Miss Hilly renifle et elle dit : « Je ne perdrai pas de temps à ça. »

Miss Leefolt soupire comme si elle était soulagée. Nos regards se croisent pendant une seconde et je vois que Miss Hilly avait raison. Miss Leefolt se doute pas du tout que le chapitre deux est sur elle. Et même si elle avait une petite idée, elle l’avouerait jamais.

Je repousse gentiment Mae Mobley et elle me regarde, puis elle regarde sa maman avec ses yeux brillants de fièvre. On dirait qu’elle a peur des quinze années qu’elle va vivre maintenant. Mais elle soupire, comme si elle était trop fatiguée pour y penser. Je la remets sur ses pieds, je l’embrasse sur le front, mais elle tend encore les bras vers moi. Je suis obligée de m’écarter.

Je vais dans la buanderie prendre mon sac et mon manteau.

Je sors par-derrière, avec le bruit affreux de Mae Mobley qui s’est remise à crier et à pleurer. Je descends l’allée et je pleure moi aussi en pensant à Mae Mobley qui va tellement me manquer et en priant pour que sa maman arrive à l’aimer un peu plus et à lui montrer. Mais en même temps je sens que je suis libre, pour ainsi dire. Comme Minny. Plus libre que Miss Leefolt, qui est tellement enfermée dans sa tête qu’elle se reconnaît même pas quand elle se lit dans un livre. Et plus libre que Miss Hilly. Cette femme va passer le reste de son existence à faire croire aux gens que c’est pas elle qui a mangé la tarte. Je pense à Yule May qui est en prison. Parce que Miss Hilly, elle est dans sa propre prison, mais on peut dire qu’elle en a pris pour la vie.

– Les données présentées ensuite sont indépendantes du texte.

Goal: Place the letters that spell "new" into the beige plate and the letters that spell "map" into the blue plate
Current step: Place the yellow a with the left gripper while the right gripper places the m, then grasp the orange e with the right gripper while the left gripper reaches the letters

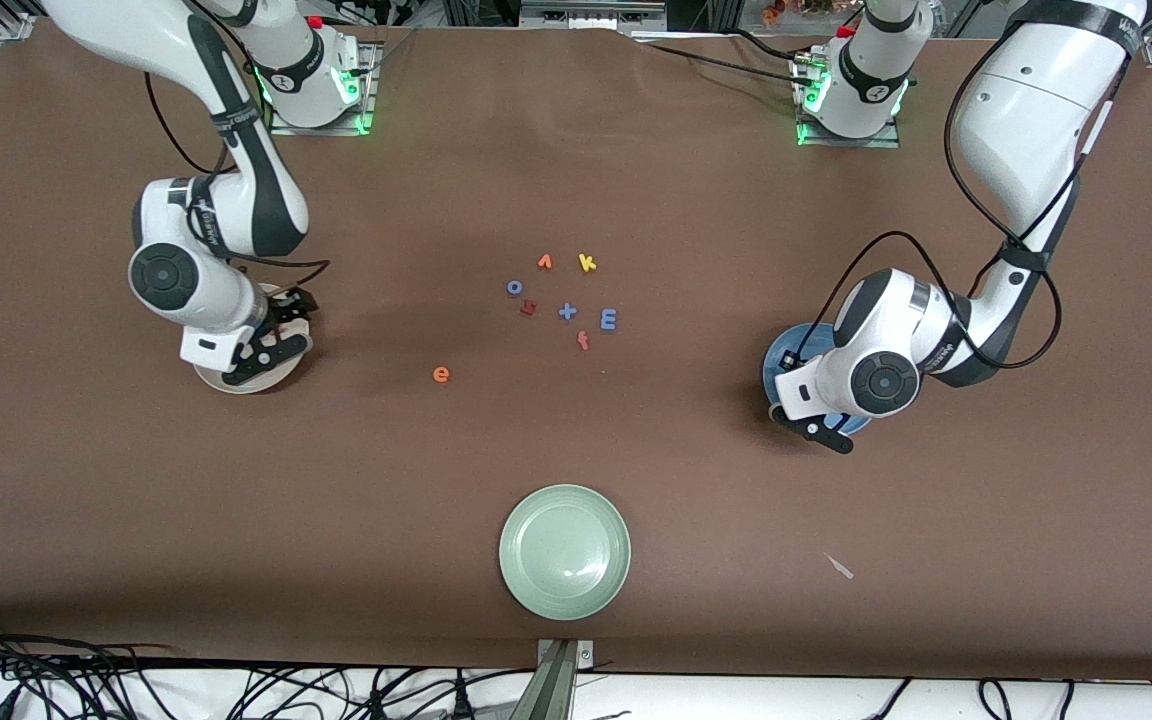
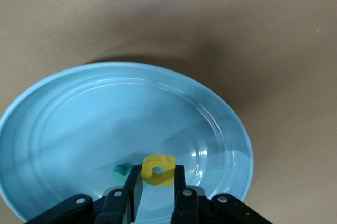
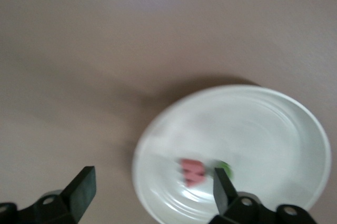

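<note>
The yellow "a" point(image 2: 158, 170) is pinched between the left gripper point(image 2: 158, 182) fingers just over the blue plate point(image 2: 63, 129), where the teal "p" point(image 2: 120, 171) lies. The pinkish-red "w" point(image 3: 192, 171) and green "n" point(image 3: 225, 169) lie in the beige plate point(image 3: 274, 124) under the spread-apart right gripper point(image 3: 152, 187). The orange "e" point(image 1: 441, 374) and blue "m" point(image 1: 608, 319) lie on the table point(image 1: 836, 620).

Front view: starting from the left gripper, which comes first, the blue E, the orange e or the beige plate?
From the left gripper, over the blue plate:
1. Blue E, in the middle cluster.
2. Orange e, lying alone.
3. Beige plate, at the right arm's end.
</note>
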Controlling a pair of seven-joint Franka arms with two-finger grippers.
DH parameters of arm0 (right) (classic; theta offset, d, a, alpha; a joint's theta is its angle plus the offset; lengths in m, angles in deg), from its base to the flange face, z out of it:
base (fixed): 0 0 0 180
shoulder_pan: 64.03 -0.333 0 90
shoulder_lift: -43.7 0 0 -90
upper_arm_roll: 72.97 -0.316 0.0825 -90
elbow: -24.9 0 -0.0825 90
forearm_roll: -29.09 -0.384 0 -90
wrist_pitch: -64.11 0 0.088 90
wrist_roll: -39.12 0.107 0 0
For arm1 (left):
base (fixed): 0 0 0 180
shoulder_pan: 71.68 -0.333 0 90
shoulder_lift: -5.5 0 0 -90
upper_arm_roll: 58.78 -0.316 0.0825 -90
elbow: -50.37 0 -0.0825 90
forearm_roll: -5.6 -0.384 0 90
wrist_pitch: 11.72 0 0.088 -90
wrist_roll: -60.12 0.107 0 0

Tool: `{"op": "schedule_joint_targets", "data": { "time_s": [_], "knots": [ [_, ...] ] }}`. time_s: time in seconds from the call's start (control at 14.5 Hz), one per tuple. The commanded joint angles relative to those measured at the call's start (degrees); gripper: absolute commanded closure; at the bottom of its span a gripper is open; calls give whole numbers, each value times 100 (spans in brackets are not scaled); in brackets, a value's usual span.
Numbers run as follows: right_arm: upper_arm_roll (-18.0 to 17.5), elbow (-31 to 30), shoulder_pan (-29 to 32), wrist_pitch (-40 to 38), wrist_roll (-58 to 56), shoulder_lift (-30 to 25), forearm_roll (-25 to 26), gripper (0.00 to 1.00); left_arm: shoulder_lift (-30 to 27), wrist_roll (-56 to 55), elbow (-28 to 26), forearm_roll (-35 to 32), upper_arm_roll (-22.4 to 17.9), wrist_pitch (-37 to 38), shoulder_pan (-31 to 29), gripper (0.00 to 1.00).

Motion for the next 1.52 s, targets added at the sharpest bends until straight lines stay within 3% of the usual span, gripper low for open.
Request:
{"op": "schedule_joint_targets", "data": {
  "time_s": [0.0, 0.21, 0.48, 0.83, 1.45],
  "knots": [
    [-416, 346, -30, -138, 996, 60, -137, 0, 20, -3, 148, -83, 61, 54, 23, 0],
    [-847, 654, -30, -94, 2173, 227, -146, 0, -6, -247, 174, -22, 236, 63, 180, 0],
    [-1445, 1295, -30, -59, 3819, 745, -146, 0, -6, -1459, 200, 189, 404, 54, 330, 0],
    [-1622, 1771, -100, 327, 4453, 1378, -287, 0, 274, -3111, 569, 550, 492, -209, 1120, 0],
    [-1622, 1859, -162, 758, 4560, 1792, -304, 2, 249, -3193, 622, 497, 474, -174, 999, 0]
  ]
}}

Je marche sur le trottoir déjà brûlant à huit heures du matin en me demandant ce que je vais faire du reste de ma journée. Du reste de ma vie. Je pleure et je tremble, et une Blanche qui passe me regarde avec l’air étonné. Le journal va me payer dix dollars par semaine, et il y a l’argent du livre, et un peu plus à venir. Mais ça me suffira pas pour vivre jusqu’à la fin. Et je pourrai pas trouver une autre place comme bonne, pas avec Miss Hilly et Miss Leefolt qui me traitent de voleuse. Mae Mobley aura été ma dernière petite Blanche. Dire que je venais d’acheter un nouvel uniforme !

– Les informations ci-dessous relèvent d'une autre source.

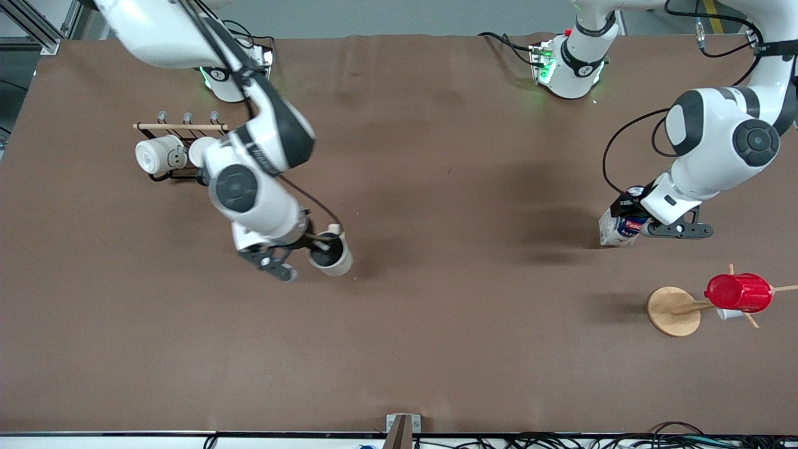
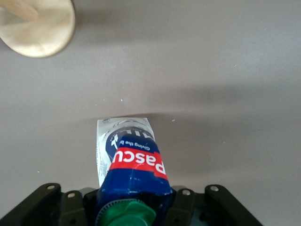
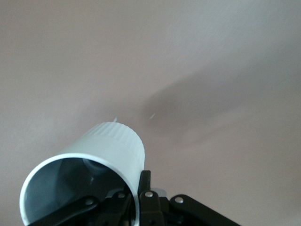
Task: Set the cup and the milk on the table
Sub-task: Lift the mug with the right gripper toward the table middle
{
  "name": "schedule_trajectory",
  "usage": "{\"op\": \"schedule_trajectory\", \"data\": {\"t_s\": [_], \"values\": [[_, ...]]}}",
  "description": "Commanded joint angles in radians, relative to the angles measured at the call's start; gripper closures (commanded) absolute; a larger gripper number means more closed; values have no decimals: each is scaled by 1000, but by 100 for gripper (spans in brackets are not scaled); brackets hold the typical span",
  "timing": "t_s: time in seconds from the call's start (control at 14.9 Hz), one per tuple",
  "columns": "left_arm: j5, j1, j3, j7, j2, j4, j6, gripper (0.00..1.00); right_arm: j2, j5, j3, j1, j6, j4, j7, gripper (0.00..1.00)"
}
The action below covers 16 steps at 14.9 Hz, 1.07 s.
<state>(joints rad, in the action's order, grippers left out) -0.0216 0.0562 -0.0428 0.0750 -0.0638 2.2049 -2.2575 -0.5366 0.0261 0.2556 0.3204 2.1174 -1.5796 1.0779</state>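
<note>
I read this as close to the end of the job, with both things gripped and neither let go. Left of centre in the front view my right gripper [image 1: 319, 244] is clamped on the rim of the cup [image 1: 330, 255], one finger inside its grey bowl and one outside; the right wrist view shows the cup [image 3: 89, 179] above bare table [image 3: 211, 70] with a shadow under it, so I judge it low but cannot tell whether it touches. At the right edge of the front view my left gripper [image 1: 639, 215] is closed on the top of the milk [image 1: 618, 227], its fingers set on either side of the neck below the green cap, and the carton's foot looks at or just off the table [image 1: 436, 349]. What I think is left: settle both down, open the fingers, lift away. The red cup [image 1: 739, 292] on its wooden stand [image 1: 673, 311] and the white mugs [image 1: 161, 155] on the black rack [image 1: 181, 128] stay out of it.
</note>
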Motion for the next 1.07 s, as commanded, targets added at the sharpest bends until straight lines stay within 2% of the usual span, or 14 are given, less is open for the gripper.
{"op": "schedule_trajectory", "data": {"t_s": [0.0,0.2,0.4,0.6,0.74,0.8,0.87,0.94,1.01], "values": [[8,10,9,-23,36,-43,61,92,-71,41,-4,95,108,1,170,99],[3,11,59,-49,19,-131,151,92,-103,89,16,123,121,1,276,99],[-10,11,147,-80,3,-146,157,92,-109,97,16,129,122,-6,284,98],[-98,14,237,-128,-57,-206,157,92,-132,92,17,140,160,-8,289,97],[-101,14,311,-188,-131,-278,159,92,-152,98,16,152,176,-8,313,95],[-107,14,346,-205,-174,-318,159,92,-152,98,16,151,173,-8,312,88],[-130,16,388,-252,-204,-345,159,92,-152,98,17,147,171,-8,309,69],[-133,19,420,-315,-232,-372,157,92,-152,98,17,146,171,-8,309,38],[-129,24,452,-367,-263,-401,154,92,-151,98,17,147,170,-8,310,12]]}}
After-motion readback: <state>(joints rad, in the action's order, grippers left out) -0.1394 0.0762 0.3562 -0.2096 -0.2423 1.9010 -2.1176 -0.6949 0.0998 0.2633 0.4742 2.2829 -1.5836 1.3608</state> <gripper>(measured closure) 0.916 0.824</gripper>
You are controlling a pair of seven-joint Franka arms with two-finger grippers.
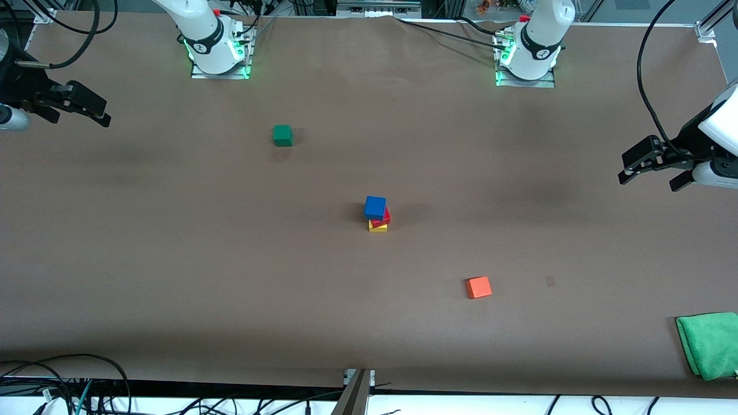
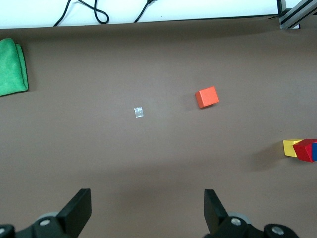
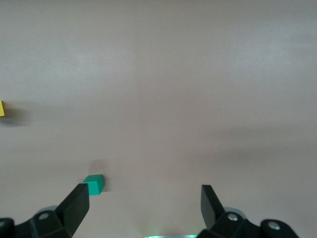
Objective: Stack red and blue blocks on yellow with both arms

Le soleil brille, mais j’ai les yeux grands ouverts. J’attends à l’arrêt du bus comme je l’ai fait pendant quarante et quelques années. En une demi-heure ma vie… s’est terminée. Peut-être que je devrais continuer à écrire, pas seulement pour le journal, mais sur les gens que je connais et tout ce que j’ai vu et tout ce que j’ai fait. Je suis peut-être pas trop vieille pour m’y mettre. Je pense et je ris et je pleure en même temps. Parce qu’hier soir je me disais qu’il y aurait plus jamais rien de nouveau pour moi.